The British Museum - London, England, UK
Posted by: Groundspeak Premium Member Metro2
N 51° 31.131 W 000° 07.573
30U E 699376 N 5711441
Quick Description: The British Museum has some Linnaeus artifacts...and his apostle, Daniel Solander served as the Assistant Librarian here.
Location: London, United Kingdom
Date Posted: 1/15/2012 2:41:31 PM
Waymark Code: WMDH2A
Published By: Groundspeak Premium Member Elritsa
Views: 26

Long Description:
Danial Solander (1733-1782)was a Swedish natural scientist..and the first to go to Australia. Solander had been one of Linnaeus' students and in 1760, he went to England to spread Linneaus' classification system.
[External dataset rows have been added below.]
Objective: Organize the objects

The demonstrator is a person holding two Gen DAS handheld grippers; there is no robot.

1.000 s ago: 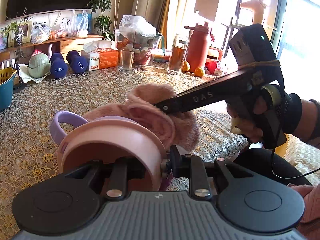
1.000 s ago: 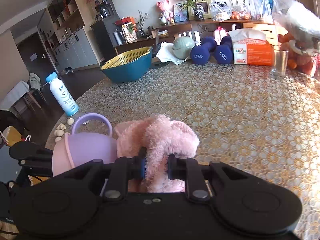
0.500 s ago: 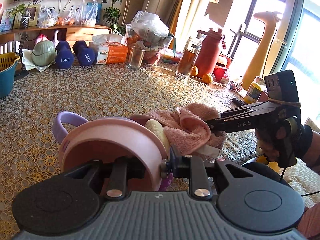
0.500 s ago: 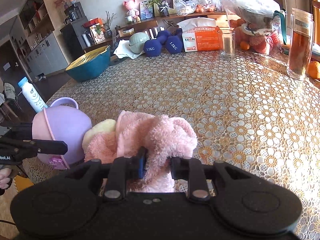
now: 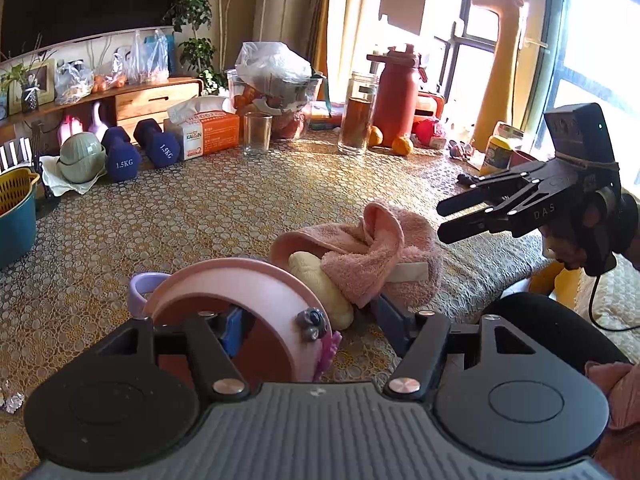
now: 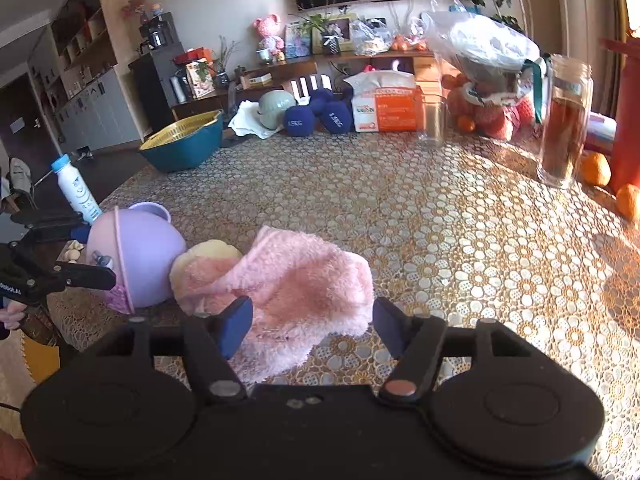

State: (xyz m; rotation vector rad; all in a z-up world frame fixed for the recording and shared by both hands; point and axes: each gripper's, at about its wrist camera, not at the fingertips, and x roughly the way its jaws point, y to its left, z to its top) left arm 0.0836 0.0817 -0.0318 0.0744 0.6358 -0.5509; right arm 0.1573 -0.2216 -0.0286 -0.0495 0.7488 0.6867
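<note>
While both sets of fingers are opening, the left gripper (image 5: 308, 316) straddles the cup's (image 5: 236, 292) rim, the right gripper (image 6: 312, 322) flanks the towel (image 6: 296, 284) unpinched on the bench (image 6: 460, 220).

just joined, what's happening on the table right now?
A person holds a tool in each hand, sorting things on the table. Both tools' jaws are opening. The left tool straddles the rim of a tipped purple-pink cup. The right tool has let go of the pink towel, which lies loose beside the cup, over a pale yellow item.
</note>
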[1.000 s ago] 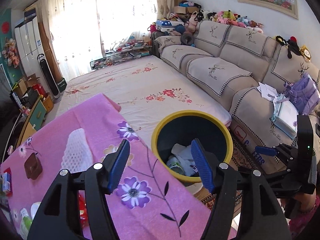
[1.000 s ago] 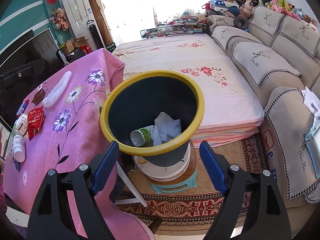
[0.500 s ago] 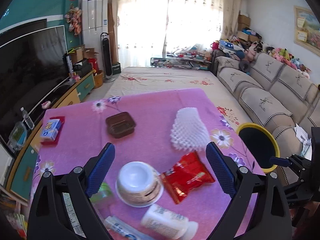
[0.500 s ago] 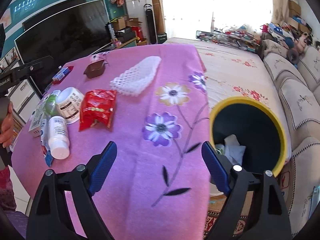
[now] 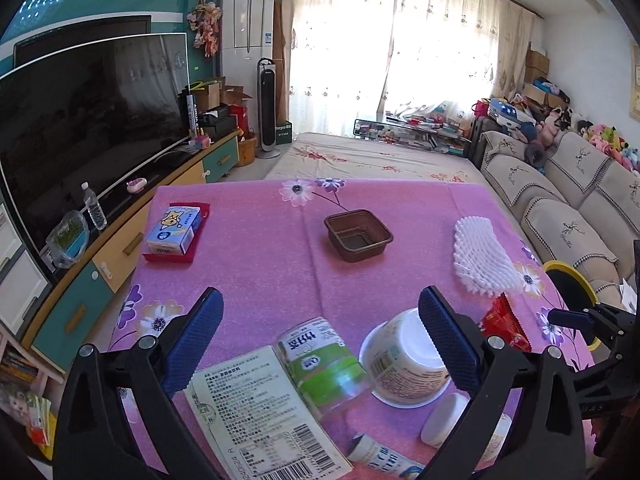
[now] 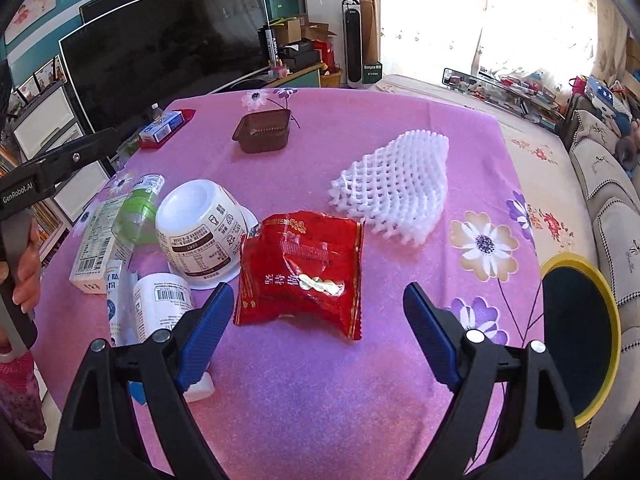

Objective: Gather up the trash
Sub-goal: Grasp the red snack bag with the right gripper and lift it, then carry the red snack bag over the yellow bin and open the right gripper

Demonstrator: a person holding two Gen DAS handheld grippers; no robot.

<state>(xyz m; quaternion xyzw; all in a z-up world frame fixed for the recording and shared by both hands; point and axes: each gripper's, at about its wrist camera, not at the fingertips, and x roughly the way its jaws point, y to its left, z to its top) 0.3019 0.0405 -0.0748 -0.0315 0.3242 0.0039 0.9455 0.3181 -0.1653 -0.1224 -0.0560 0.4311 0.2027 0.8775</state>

In 1763, he was appointed as the Assitant Librarian here at the British Museum. In 1768, he went with the Museum's great patron, Joseph Banks on Captain Cook's first voyage to the Pacific. He and Banks created an important collection of Australian plants from that trip. He later accompanied Banks on other trips to Iceland, the Faroes and Orkney Islands. He the served as the Keeper of the Natural History Department of the British Museum 1773-1782.
One of the photos accompanying this Waymark posts depicts Linnaeus, Banks and Solander in separate cameos and are exhibted at the British Museum along with other artifacts from Linnaeus, Banks, and Solander.

Wikipedia (visit link) adds:

"It has been claimed that Solander deserves a great deal more recognition than he has received, and that he was denied his legacy by the high standing of Banks, who treated Solander, and Jonas Dryander before him, as his servants rather than as botanists of equal standing to others in the botanical establishment. The treatment and recognition of these two stands in contrast to that of Robert Brown, the third in the succession of Banks' botanists, who was feted as the pre-eminent botanist of his day. This contrast could be due to the fact that Brown was British, whereas the others were foreigners; or because Banks was already in decline by the time he employed Brown.[5]

Solander Gardens in the east end of London is named after him, as are the Solander Islands off New Zealand's South Island. One of the many plants named in his honour is Nothofagus solandri. Solander was associated with Banks in Illustrations of the Botany of Captain Cook's Voyage Round the World, and his The Natural History of Many Curious and Uncommon Zoophytes, Collected by the late John Ellis, (1786) was published posthumously."

The Museum's webpage (visit link) has this to add about the cameos:

"Etruria Factory, Staffordshire, England, AD 1777

Carl Linnaeus (1707-78) laid the foundation of modern taxonomy by creating a biological classification scheme now known as the binomial system.

Linnaeus was trained as a botanist and physician in Uppsala, Sweden. He continued his studies in Holland, where he published the Systema Naturae (1735), a catalogue of plants, animals and minerals that announced his attempt to classify living things. After returning to Sweden and becoming professor of botany at Uppsala University, he elaborated his classification system, which he had fully developed by 1758.

Linnaeus' scheme gave each organism a unique name made up of two Latin terms. The first indicated the organism's genus (a group sharing basic characteristics), the second its individual species within the genus. The system proved easy to use and was soon taken up by amateurs and professionals. It had a revolutionary impact upon Enlightenment thinking and is still in use today.

This jasperware medallion was one of a number of portrait medallions and plaques of eminent men (and some women) produced by the partnership of Wedgwood and Bentley. The series, which they called 'Illustrious Moderns', included scientists, philosophers, doctors and statesmen of the time."

and this (visit link) to add about the print of Cape Jasmine:

"Modern print drawn from the original copperplate, about 1768-1820

Natural historians travelled on many of the voyages of exploration of the eighteenth century in order to find and record plants and animals that were previously unknown in Europe. On Captain James Cook's first voyage to the Pacific (1768-71), for example, Joseph Banks (1743-1820) led a party of trained collectors, including the botanist Daniel Solander (1733-1782).

Banks also employed Sydney Parkinson (1745-71) and other artists to record their discoveries. Parkinson made nearly 1000 drawings of the people, landscapes, animals and plants they found there. In this period before the invention of photography, professional illustrations were the best way of accurately recording the newly discovered plants and their habitats.

Sadly, Parkinson died from fever on the voyage, as did several other members of the crew. He had only completed 238 watercolours, but Banks later employed eighteen engravers to produce 753 plates from Parkinson's drawings and sketches and from dried specimens. Banks intended to publish these in a Florilegium (anthology of flowers). It was never published, however, although he did send proofs to the Swedish botanist Carl Linnaeus (1707-78), who was so impressed that he gave Banks' name to a new genus of plant - Banksia serata."